Metin: Having worked with a vast array of clients who have benefited from your strategic advice, vision, value, and voice, can you please explain your driving value proposition to organizations who want to transform their leadership in a trustworthy and responsible manner?

Manuela: I tailor business strategies and narratives at the intersection of macroeconomic trends, social change, and digital transformation, raising awareness and engagement for organizations, governments, and societies on their impact.

My key impact on organizations is helping them build trust as social capital. The social, economic, and environmental challenges of this decade require new approaches to leadership and responsibility. I support them in framing this need, creating the narrative and engagement, and supporting the latter with ad hoc strategies.

Some argue that those in authority positions within an organizational pyramid are the leaders of the organization, and that all that is needed to lead is for the followers to respect the authority of the position. This conception worked in the past, but works less and less in today’s organizations. We are seeing the decline of authority and the rise of trust as an organizing principle. To be effective today, strategic leaders need to combine trust with expertise and emotional quotient.

The definition of trust provided by the OECD Guidelines is “a person’s belief that another person or institution will act consistently with their expectations of positive behavior”. Trust matters for the well-being of people and the country where they live: there is strong evidence on its role in supporting social and economic relations. Trust between individuals and trust in institutions determine economic growth, social cohesion, and well-being. These are crucial components for policy reforms and the sustainability of political systems as well as industry.

Metin: What do you think is a characteristic that great leaders share, and conversely, a habit to avoid so you don’t become a leader who is not expressing full potential?

Great leaders leverage emotion and intuition, showing compassion, humbleness, and openness. They listen and empower, promoting common goals by inspiring a shared vision of sustainable prosperity. Moreover, they make digitalization and innovation truly happen, they innovate responsibly through emerging technology, they capitalize on expertise, intellect, and insight, and they are the first ones to embrace continuous learning and knowledge exchange.

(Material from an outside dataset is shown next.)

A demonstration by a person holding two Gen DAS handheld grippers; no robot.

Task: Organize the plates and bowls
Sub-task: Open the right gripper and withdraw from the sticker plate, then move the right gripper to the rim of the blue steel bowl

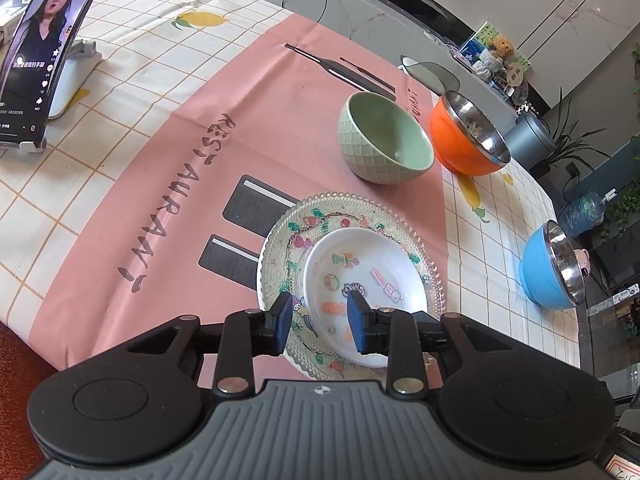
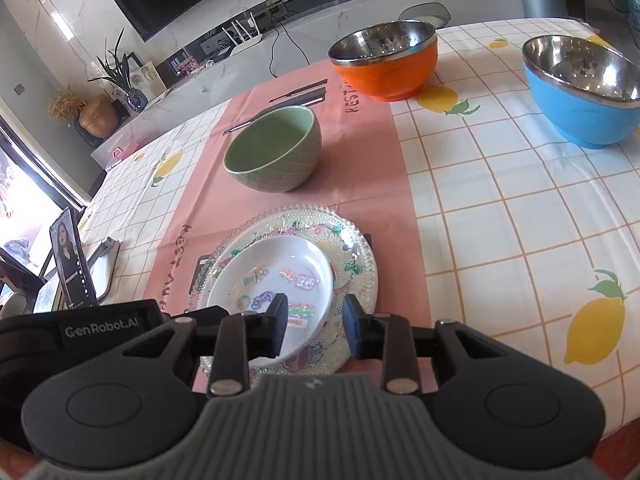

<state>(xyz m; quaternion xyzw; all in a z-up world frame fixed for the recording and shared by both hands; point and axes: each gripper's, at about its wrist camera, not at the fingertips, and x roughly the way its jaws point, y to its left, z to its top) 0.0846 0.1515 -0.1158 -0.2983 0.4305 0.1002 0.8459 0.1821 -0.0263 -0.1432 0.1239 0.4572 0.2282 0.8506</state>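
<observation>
a white dish (image 1: 362, 280) dotted with bright stickers sat inside a clear beaded glass plate (image 1: 280, 236) on the pink mat (image 1: 168, 184). the left gripper (image 1: 319, 322) and right gripper (image 2: 316, 326) both hung parted over its near rim, holding nothing. a green bowl (image 2: 276, 148), orange bowl (image 2: 386, 60) and blue bowl (image 2: 580, 92) stood beyond

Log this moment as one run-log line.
left tool: open, over white dish | right tool: open, same dish | dish on glass plate | green bowl apart

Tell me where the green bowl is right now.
The green bowl stands upright on the pink mat, just beyond the stacked plates, with the orange bowl beside it on its right in both wrist views.
</observation>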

A habit to avoid? I’ll quote Tomas Chamorro-Premuzic and pick the most dangerous: toxic charisma.

In times of multimedia politics, leadership is commonly downgraded to just another form of entertainment, and charisma seems a must to keep the audience engaged. However, the short-term benefits of charisma are often neutralized by its long-term consequences.

Charisma dilutes judgment: There are only three ways to influence others: force, reason, or charm. Force and reason are rational, charm is not. Charm is based on emotional manipulation and, as such, it has the ability to trump any rational assessment and bias our views.

– Charisma is addictive and research proves that it fosters collective narcissism. Especially in the era of social media.

 Experts recommend upgrading to a more rational and uncontaminated leadership model by:

1. Selecting leaders using scientifically validated assessment tools, instead of relying on “chemistry” or intuition. For example, narcissists tend to perform well in interviews, and confidence display is often mistaken for competence.

2. Fine-tuning politicians’ media exposure and airtime, which often make charismatic candidates look more competent than they actually are. This has nothing to do with limiting freedom of speech, but rather with tweaking and fact-checking content to provide factual and educational narratives.

3. Finding the hidden talent, avoiding the charisma trap. There is a universal management paradox whereby the people most likely to climb the organizational ladder do so because (rather than in spite) of character traits that impair their performance as leaders. This has been causing a considerable amount of damage at different levels and in all environments, we simply cannot afford it any longer.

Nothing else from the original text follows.